The jury took the hint, and threw the case out after retiring for a mere 44 minutes, at the end of a trial that had lasted 17 days. In Beaverbrook’s words, ‘two men were acquitted’: Adams was saved from the gallows, and Hoskins from the sack. For Manningham-Buller it was a stinging humiliation, and probably put paid to any prospects he might still have had of being appointed Lord Chief Justice of England. In his room back at the Law Courts, Goddard must have chuckled loud and long.

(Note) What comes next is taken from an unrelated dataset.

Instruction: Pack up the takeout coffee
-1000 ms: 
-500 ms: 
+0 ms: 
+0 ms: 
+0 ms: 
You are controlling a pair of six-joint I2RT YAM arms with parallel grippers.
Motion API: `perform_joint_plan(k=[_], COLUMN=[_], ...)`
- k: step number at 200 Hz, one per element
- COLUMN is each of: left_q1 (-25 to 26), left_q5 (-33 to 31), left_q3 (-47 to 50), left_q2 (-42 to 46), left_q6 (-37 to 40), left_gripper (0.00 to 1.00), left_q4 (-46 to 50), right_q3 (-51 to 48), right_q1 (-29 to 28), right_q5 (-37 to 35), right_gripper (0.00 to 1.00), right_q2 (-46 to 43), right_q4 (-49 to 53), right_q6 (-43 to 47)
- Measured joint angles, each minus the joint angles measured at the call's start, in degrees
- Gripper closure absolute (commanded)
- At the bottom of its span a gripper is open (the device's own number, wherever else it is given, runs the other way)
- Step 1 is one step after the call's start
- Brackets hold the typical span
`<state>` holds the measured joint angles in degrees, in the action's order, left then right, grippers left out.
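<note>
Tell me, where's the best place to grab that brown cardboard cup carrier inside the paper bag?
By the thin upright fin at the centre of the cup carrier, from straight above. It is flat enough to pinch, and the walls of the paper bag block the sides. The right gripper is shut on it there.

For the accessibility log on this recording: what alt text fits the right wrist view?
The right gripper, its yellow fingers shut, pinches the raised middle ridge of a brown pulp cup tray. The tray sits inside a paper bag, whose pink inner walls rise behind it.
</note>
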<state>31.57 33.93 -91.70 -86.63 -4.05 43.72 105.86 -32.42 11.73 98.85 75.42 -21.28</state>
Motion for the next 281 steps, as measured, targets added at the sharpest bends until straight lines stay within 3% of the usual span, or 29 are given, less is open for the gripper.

That still left quite a few loose ends for tying up. The first round went to the Buller faction: just six months after the verdict, Melford Stevenson was appointed to the High Court Bench. But exactly a year later, Rayner Goddard, now a hale 81, was at last able to retire, secure in the knowledge that his successor was to be Hubert Parker, a much-respected and wholly unpolitical Lord Justice of Appeal. When the new Lord Chief Justice first took his seat, it fell to Sir Reginald, as Attorney-General, to welcome him on behalf of the Bar. To his credit, he made a gracious and generous speech. The fact that, in the very next year, he found himself presenting to Parliament a Bill to impose a compulsory retirement age of 75 on the upper judiciary may well have had nothing to do with his recent disappointments: but there were some who could not help feeling that his government was displaying just a slightly indecent degree of haste. In the event, Buller had to wait another six years before being elevated to the Bench as Lord Chancellor – the highest judicial office in the country, though by then long since accepted as an overtly political appointment. Selecting the style and title of Viscount Dilhorne – which the ribald Bar swiftly converted to Lord Stillborn – he graced the Woolsack for a brief two years, until the 1964 Election.
Devlin’s meteoric rise continued: he went to the Court of Appeal in 1960, and to the House of Lords in the very next year, still only 55. But he retired after only three years there, evidently bored with the Bench. In 1965, Geoffrey Lawrence, too, became a High Court judge. Tragically, he died only two years later. (That neither of these were Lord Chancellor Dilhorne’s appointments will come as no surprise.) In 1967, the law was at last changed to ensure that committal proceedings could not be reported in the press without the accused’s consent. Goddard, still alive and thoroughly on the ball, was delighted. Three years later, at 92, he was seen on two sticks in St James’s Street buying claret, ‘for laying down, of course’. He died peacefully in the following year. Our system for making judicial appointments is very closed, and sometimes moves in mysterious ways. Most of the time, it gets things roughly right. On this occasion, it just skirted a major pitfall – with the unconscious help of, among others, the late Dr John Bodkin Adams, and his doughty supporter Percy Hoskins.